Sharing of privileged accounts is a technique used by many IT teams, but one that can leave organisations vulnerable to a cyberattack.
Often used as a way to provide access for teams of privileged users, administrators, or applications, shared accounts involve a group of people using the same credentials to gain access. Unfortunately, lax shared-account management can lead to intentional, accidental, or indirect misuse that can undercut compliance efforts.
From embedded and hardcoded passwords to those used for message-passing between two applications, security gaps exist and they need to be managed. Password rotation is, of course, a best practice, but when left to a user’s own discretion it can be unreliable.
With shared accounts, changing passwords becomes an even bigger problem. There could be confusion about who changed the credentials, and the communication of updated passwords may be less than fully secure.

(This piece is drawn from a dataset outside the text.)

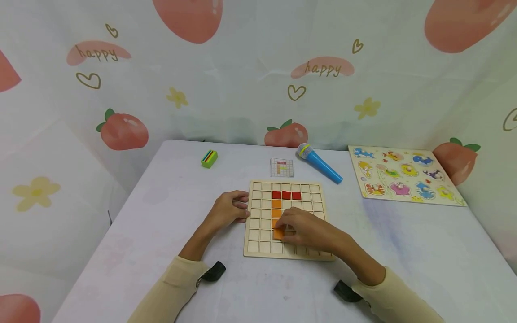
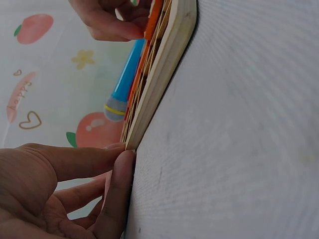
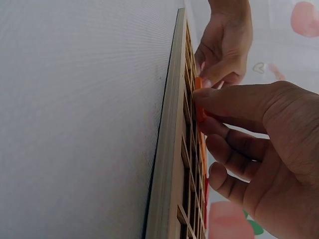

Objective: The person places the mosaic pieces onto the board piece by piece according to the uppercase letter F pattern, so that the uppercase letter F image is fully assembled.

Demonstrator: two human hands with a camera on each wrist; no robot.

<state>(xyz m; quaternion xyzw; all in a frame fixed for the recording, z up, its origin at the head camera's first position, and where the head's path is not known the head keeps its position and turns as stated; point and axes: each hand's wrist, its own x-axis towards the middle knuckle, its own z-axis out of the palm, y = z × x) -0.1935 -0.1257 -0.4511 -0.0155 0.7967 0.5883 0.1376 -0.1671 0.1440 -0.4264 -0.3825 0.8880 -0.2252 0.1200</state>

In addition, auditing and reporting information on session activities from shared accounts may be incomplete, because the individual responsible cannot be identified. This again reduces the overall security posture of the IT infrastructure as it is difficult to track accountability.
Improving shared account security
Thankfully, there are a range of ways shared account security can be improved without any unwanted impact on user productivity. Five ways this can be achieved are:
- Deploy an appliance-based or cloud-based solution to overcome the challenge:
Organisations require a security solution that offers privileged password and session management within a single hardened or virtual appliance. The chosen appliance needs to have wide-ranging compatibility covering a range of operating systems, databases, applications, and devices. The security team should be able to manage accounts for services, application-to-application (A2A), and application-to-database (A2DB), without the need to juggle multiple tools. Using appliances offers organisations a solution that is much easier to implement and maintain over the lifecycle of the solution.
Alternatively, cloud-based PAM solutions are becoming more commonly considered. In this case it should offer comparable if not the same level of functionality and support a distributed implementation that can be applied across separated networks.
- Have a system that allows automatic inventory workflows:
Once a distributed network discovery engine has been put in place, an organisation’s security team can identify and profile all users and services automatically and monitor their activity through unified management.
Many strong security policies go unenforced because policymakers are unaware that an asset or account even exists. Consistency comes from control, and control from knowledge. An automated discovery solution to regularly check for systems and accounts is the best way to ensure that nothing is missed.
- Monitor all active sessions:
For a platform to put full control into the hands of the security team, it needs to record every activity initiated by a privileged session. Real-time information can be relayed through a proxy session monitoring service for Secure Shell or remote access protocols, without revealing passwords at any stage. Such monitoring capabilities should be rich enough to allow threat assessors to view a playback of the session for auditing or forensic purposes, therefore meeting a range of compliance standards.
- Deploy the right desktop tools:
Standardisation is an argument that spans many subsections of the IT world. When it comes to security, there can be an enterprise-wide threat posture caused by having policies and practices that are not easy to follow for all employees. For this reason, complex new workflows should be avoided wherever it’s possible to do so. Continual authentication to a security layer when accessing different applications is not ideal, so the account management system should support standard tools such as PuTTY, RDP, SSH and Microsoft Terminal Services Client.
- Ensure comprehensive analytics and reporting capabilities are in place:
All key decision makers prefer to have single points of reference for their data. Whatever metrics are being used to monitor security, they should be presented in a single dashboard, in a clear, intuitive format. Everything from details about privileged accounts and passwords to expiry dates, remote access tools, SSH keys, and service accounts should be readily accessible by the security team. This will allow the team to take timely action to prevent issues before they cause disruption or losses.
Effectively securing shared privileged accounts can be a complex thing to achieve, but it can be made much easier if the right management tools are in place. Once this has been achieved, the benefits of shared accounts can be enjoyed while security gaps are minimised.